■ What is expected: When you repeat the listing below, keep every word exactly and leave out each picture.

■ Given information:

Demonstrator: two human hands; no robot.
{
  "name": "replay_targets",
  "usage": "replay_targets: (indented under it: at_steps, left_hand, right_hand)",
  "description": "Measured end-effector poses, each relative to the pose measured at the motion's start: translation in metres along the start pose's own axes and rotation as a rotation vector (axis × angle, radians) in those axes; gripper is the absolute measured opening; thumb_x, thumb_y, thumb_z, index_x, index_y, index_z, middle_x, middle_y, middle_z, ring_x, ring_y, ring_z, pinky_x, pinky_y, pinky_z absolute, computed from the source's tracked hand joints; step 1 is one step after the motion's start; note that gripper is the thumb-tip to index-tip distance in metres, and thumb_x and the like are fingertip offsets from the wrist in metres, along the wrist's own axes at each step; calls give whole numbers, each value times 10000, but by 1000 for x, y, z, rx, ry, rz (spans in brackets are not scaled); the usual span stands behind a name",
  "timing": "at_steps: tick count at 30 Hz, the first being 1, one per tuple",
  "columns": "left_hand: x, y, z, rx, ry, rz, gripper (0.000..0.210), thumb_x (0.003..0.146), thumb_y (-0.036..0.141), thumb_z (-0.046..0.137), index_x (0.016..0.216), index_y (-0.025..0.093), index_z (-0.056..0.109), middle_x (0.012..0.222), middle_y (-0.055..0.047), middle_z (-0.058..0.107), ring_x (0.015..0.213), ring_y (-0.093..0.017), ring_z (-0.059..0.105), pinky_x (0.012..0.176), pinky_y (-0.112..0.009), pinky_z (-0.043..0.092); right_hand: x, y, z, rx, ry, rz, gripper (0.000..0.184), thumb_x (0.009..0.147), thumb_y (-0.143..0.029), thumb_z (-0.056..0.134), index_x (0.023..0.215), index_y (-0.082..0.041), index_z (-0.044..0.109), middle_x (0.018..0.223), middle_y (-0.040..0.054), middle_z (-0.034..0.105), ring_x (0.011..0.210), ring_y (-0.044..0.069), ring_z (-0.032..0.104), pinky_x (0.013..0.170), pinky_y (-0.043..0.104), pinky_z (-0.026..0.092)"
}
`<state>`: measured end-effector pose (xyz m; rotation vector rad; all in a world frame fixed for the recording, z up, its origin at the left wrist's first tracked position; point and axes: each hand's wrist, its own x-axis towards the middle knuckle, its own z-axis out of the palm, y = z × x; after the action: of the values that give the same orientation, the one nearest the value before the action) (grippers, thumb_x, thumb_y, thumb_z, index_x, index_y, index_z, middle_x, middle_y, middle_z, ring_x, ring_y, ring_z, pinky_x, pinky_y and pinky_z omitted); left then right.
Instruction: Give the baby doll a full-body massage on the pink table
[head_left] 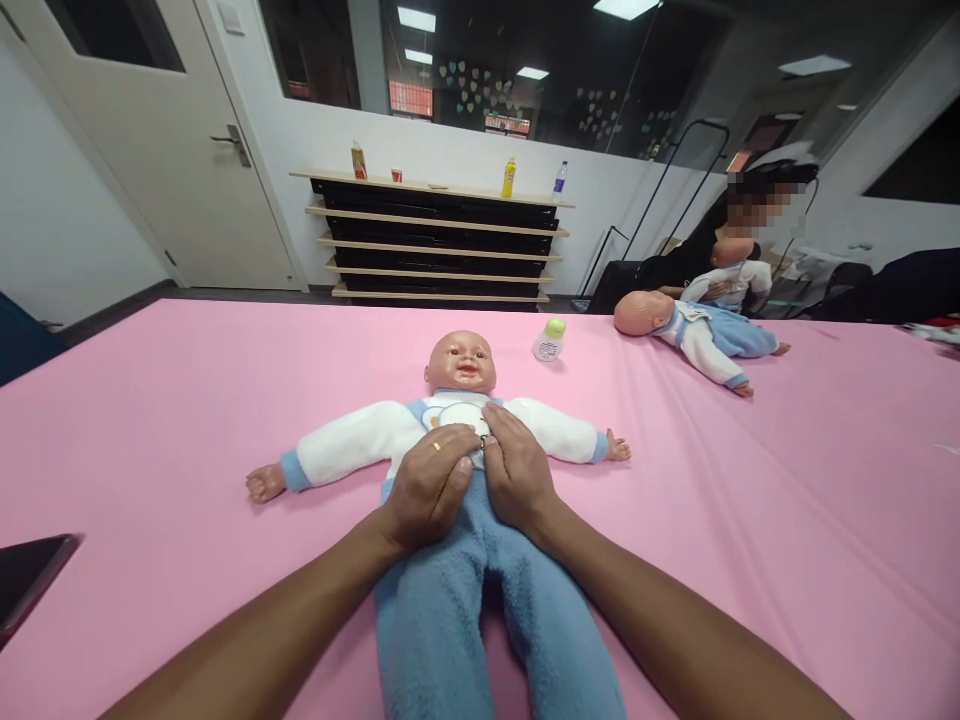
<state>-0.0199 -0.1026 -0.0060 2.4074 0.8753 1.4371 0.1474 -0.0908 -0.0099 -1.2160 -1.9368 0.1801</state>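
Note:
A baby doll in a white top and blue fuzzy trousers lies on its back on the pink-covered table, arms spread wide and head away from me. My left hand, with a ring on one finger, rests on the doll's lower chest, fingers lying together and pointing right. Beside it, my right hand lies along the other side of the chest, fingers stretched towards the doll's neck. The two hands nearly meet over the front of the top. A small dark detail shows between the fingertips; I cannot tell what it is.
A green-capped white bottle stands right of the doll's head. Another doll lies at the far right, near a person holding a third doll. A dark phone-like device lies left. Bottles top the shelf behind.

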Motion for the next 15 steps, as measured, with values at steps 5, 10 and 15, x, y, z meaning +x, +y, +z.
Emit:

■ Expected output:
Demonstrator: two human hands; no robot.
{
  "name": "replay_targets",
  "usage": "replay_targets: (indented under it: at_steps, left_hand, right_hand)",
  "description": "Measured end-effector poses, each relative to the pose measured at the motion's start: translation in metres along the start pose's own axes and rotation as a rotation vector (axis × angle, radians) in those axes; gripper is the absolute measured opening; thumb_x, thumb_y, thumb_z, index_x, index_y, index_z, middle_x, middle_y, middle_z, ring_x, ring_y, ring_z, pinky_x, pinky_y, pinky_z absolute, computed from the source's tracked hand joints; step 1 is one step after the motion's start; note that gripper is the thumb-tip to index-tip distance in metres, and thumb_x and the like are fingertip offsets from the wrist in metres, along the wrist's own axes at each step; calls give whole numbers, each value times 10000, but by 1000 for x, y, z, rx, ry, rz (spans in brackets are not scaled); the usual span stands behind a name",
  "timing": "at_steps: tick count at 30 Hz, the first being 1, one per tuple",
  "columns": "left_hand: x, y, z, rx, ry, rz, gripper (0.000..0.210), thumb_x (0.003..0.146), thumb_y (-0.036..0.141), thumb_z (-0.046..0.137), index_x (0.016..0.216), index_y (-0.025..0.093), index_z (-0.056..0.109), middle_x (0.012..0.222), middle_y (-0.055..0.047), middle_z (-0.058..0.107), ring_x (0.015..0.213), ring_y (-0.093..0.017), ring_z (-0.059..0.105), pinky_x (0.012..0.176), pinky_y (-0.112..0.009), pinky_z (-0.043..0.092); right_hand: x, y, z, rx, ry, rz, gripper (0.000..0.184), thumb_x (0.009..0.147), thumb_y (-0.143..0.029), thumb_z (-0.056..0.134), index_x (0.023..0.215), index_y (-0.082..0.041), index_z (-0.044..0.109), middle_x (0.018..0.223), middle_y (-0.040..0.054), middle_z (-0.034..0.105), ring_x (0.011..0.210), ring_y (-0.044..0.069), ring_z (-0.032..0.104), pinky_x (0.013..0.170), pinky_y (-0.043..0.104), pinky_z (-0.026..0.092)"
}
`<state>`: measured end-effector pose (xyz m; rotation vector rad; all in a world frame fixed for the recording, z up, its origin at the left wrist's first tracked position; point and axes: each hand's wrist, its own x-axis towards the middle knuckle, its own z-axis out of the palm, y = z × x; after the action: of the values that give the same orientation, the one nearest the value before the action) (grippers, thumb_x, thumb_y, thumb_z, index_x, index_y, index_z, middle_x, middle_y, middle_z, ring_x, ring_y, ring_z, pinky_x, pinky_y and pinky_z omitted); left then right.
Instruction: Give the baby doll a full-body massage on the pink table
[head_left] 
<state>-0.0199 -0.1026 -0.0060 2.4074 0.8753 1.4371 0.1474 -0.0908 -0.0099 -1.2160 -1.9368 0.1801</state>
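Note:
A baby doll in a white top and blue fuzzy trousers lies on its back on the pink-covered table, arms spread wide and head away from me. My left hand, with a ring on one finger, rests on the doll's lower chest, fingers lying together and pointing right. Beside it, my right hand lies along the other side of the chest, fingers stretched towards the doll's neck. The two hands nearly meet over the front of the top. A small dark detail shows between the fingertips; I cannot tell what it is.
A green-capped white bottle stands right of the doll's head. Another doll lies at the far right, near a person holding a third doll. A dark phone-like device lies left. Bottles top the shelf behind.
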
Motion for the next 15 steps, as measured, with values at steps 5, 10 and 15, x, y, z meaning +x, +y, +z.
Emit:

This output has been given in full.